Dla_naiwnych_marzycieli

To jedna z najlepszych polskich wokalistek ostatniej dekady. Dąbrowska znana z estetyki retro pop z lat 60., jednak już przy ostatnim albumie „Bawię się świetnie” widać było drogę ku współczesności. Najnowszy album „Dla naiwnych marzycieli” jest kontynuacją tego kierunku.

Od strony producenckiej za brzmienie odpowiada Aleksander Kowalski, znany bardziej jako Czarny HiFi – współpracujący ze środowiskiem hip-hopowym. Otwierająca całość singlowa „Nieprawda” odpowiednio zapowiada zmiany, tutaj pachnące reggae. Muzyka ta tutaj dominuje („Bez ciebie”, „Poskładaj mnie”) z chwytliwymi bitami, świetną perkusją, fletami, fortepianem oraz gitarą elektryczną.  Dalej jest równie przebojowo – przypominające kołysankę graną z adaptera jak w „Gdy nic nie muszę” (te smyki i klawisze) czy znowu reggae’owe „Bez ciebie” z ciepłymi klawiszami, gitarą oraz fortepianem. „Nie patrzę” z chwytliwą gitarą oraz elektroniczną perkusją zaskakuje tempem i przebojowym refrenem, podobnie jak pianistyczny „Naiwny marzyciel” czy gitarowe „Oddycham” z przepięknymi skrzypcami pod koniec. Dla mnie jednak perłą w koronie jest „Staram się nie czuć”. Zaczyna się niemal jak kawałek country z gitarami w rolach głównych, do których potem dołącza flet, fortepian i trąbka. Na sam koniec dostajemy anglojęzyczne „I’m Trying to Fight It”.

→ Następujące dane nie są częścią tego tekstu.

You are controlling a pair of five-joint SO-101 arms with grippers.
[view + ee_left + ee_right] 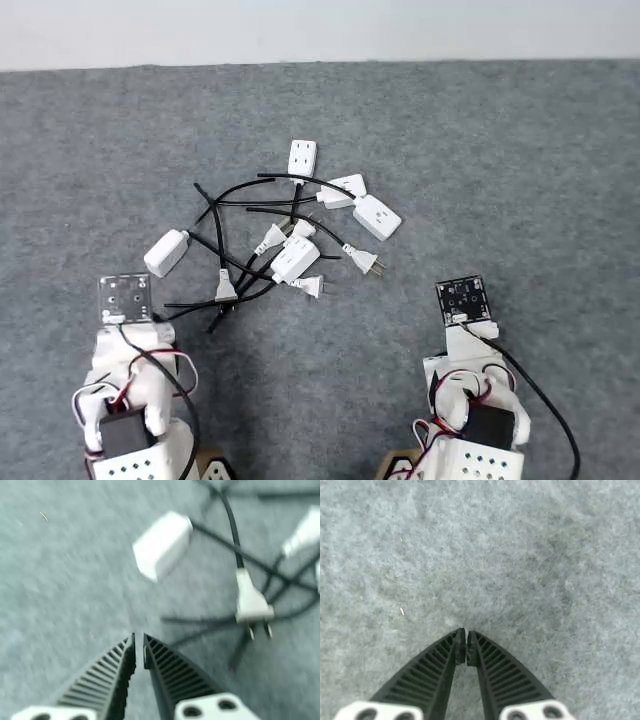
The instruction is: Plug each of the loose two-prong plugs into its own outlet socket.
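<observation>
White two-prong plugs point(366, 262) and sockets point(377, 216) lay tangled in black cords point(231, 525). Left gripper point(139, 642) and right gripper point(465, 637) were both pinched closed, holding nothing.

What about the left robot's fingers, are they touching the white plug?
Apart. The left wrist view shows a gap of grey carpet between the left fingers and the white plug.

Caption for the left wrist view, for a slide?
Left tool, shut and empty, over grey mat, facing a white outlet socket and a loose two-prong plug.
</observation>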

Ale wydanie limited zawiera dodatkowy materiał, który nie jest w żadnym wypadku zapchajdziurą. Trzy utwory w wersjach akustycznych, jeden remix, jedno demo i trzy nowe kawałki. Sama Ania nadal czaruje swoją barwą głosu, jedyną w swoim rodzaju oraz słodko-gorzkimi tekstami o miłości. Wszystko brzmi znakomicie, więc warto było czekać cztery lata. Ania Dąbrowska nigdy tak dobrze nie brzmiała.